WORK REQUEST:
Pictures stay out of the answer, but every line of the material must be restated exactly.
==== STORED DATA
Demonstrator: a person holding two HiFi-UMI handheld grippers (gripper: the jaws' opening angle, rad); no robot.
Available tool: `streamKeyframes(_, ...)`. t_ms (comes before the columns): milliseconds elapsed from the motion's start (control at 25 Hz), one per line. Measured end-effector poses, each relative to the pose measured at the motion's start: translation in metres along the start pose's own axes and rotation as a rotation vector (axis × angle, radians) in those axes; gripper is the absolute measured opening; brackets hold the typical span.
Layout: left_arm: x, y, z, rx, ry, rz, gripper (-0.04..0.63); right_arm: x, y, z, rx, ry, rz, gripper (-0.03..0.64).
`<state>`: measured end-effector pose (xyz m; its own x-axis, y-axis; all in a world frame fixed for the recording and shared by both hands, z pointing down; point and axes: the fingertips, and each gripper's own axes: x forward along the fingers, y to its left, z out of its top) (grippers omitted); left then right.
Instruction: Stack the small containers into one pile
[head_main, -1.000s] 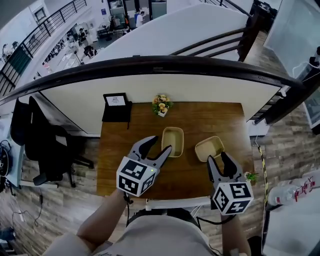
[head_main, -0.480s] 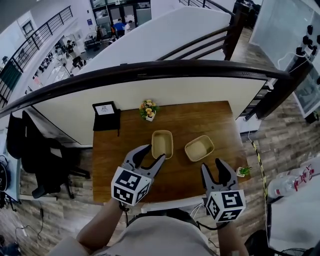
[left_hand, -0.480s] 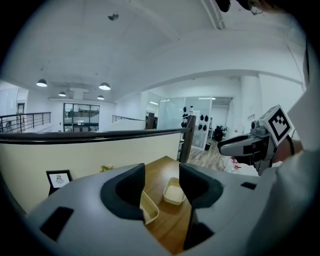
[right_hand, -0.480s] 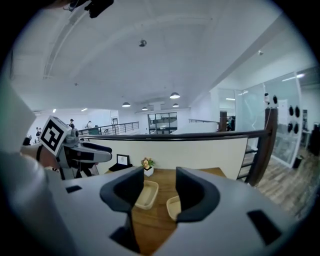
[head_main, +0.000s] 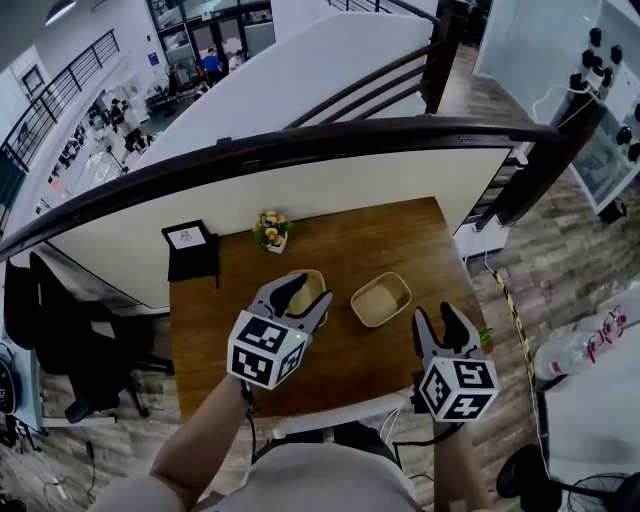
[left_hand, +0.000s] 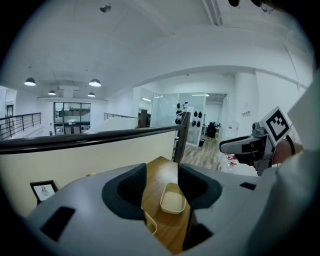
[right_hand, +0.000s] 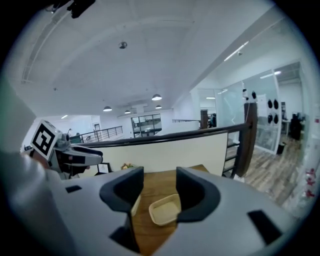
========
TASK OUTPUT:
Demonstrator: a person holding two HiFi-UMI handheld grippers (gripper: the jaws' opening angle, rad); no robot.
Available tool: `streamKeyframes(_, ...)`. t_ms (comes before the columns): milliseconds elapsed from the motion's start (control at 25 Hz), one per line. Measured end-effector poses, each relative to the pose measured at the motion's start: translation in metres along the start pose's own axes and rotation as a rotation vector (axis × angle, radians) in those axes; gripper is the absolute measured opening; brackets hold the typical span.
Layout: left_arm: x, y, z, rx, ry, rz, gripper (-0.04..0.63); right_arm: x, y, z, rx, ry, rz, gripper (-0.03..0.64).
`<state>`: measured end-effector pose (xyz m; its own x-axis, y-axis; all in a world frame fixed for the recording and shared by both hands, z pointing down; point and axes: the fingertips, and each gripper's own axes: x forward along the fingers, y to its left, z out of its top) (grippers omitted); left then right.
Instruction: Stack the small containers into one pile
[head_main, -1.000s] 
[head_main, -0.480s] 
[left_hand, -0.480s] 
[right_hand, -0.480s] 
[head_main, +0.000s] 
[left_hand, +0.000s] 
[right_hand, +0.000s] 

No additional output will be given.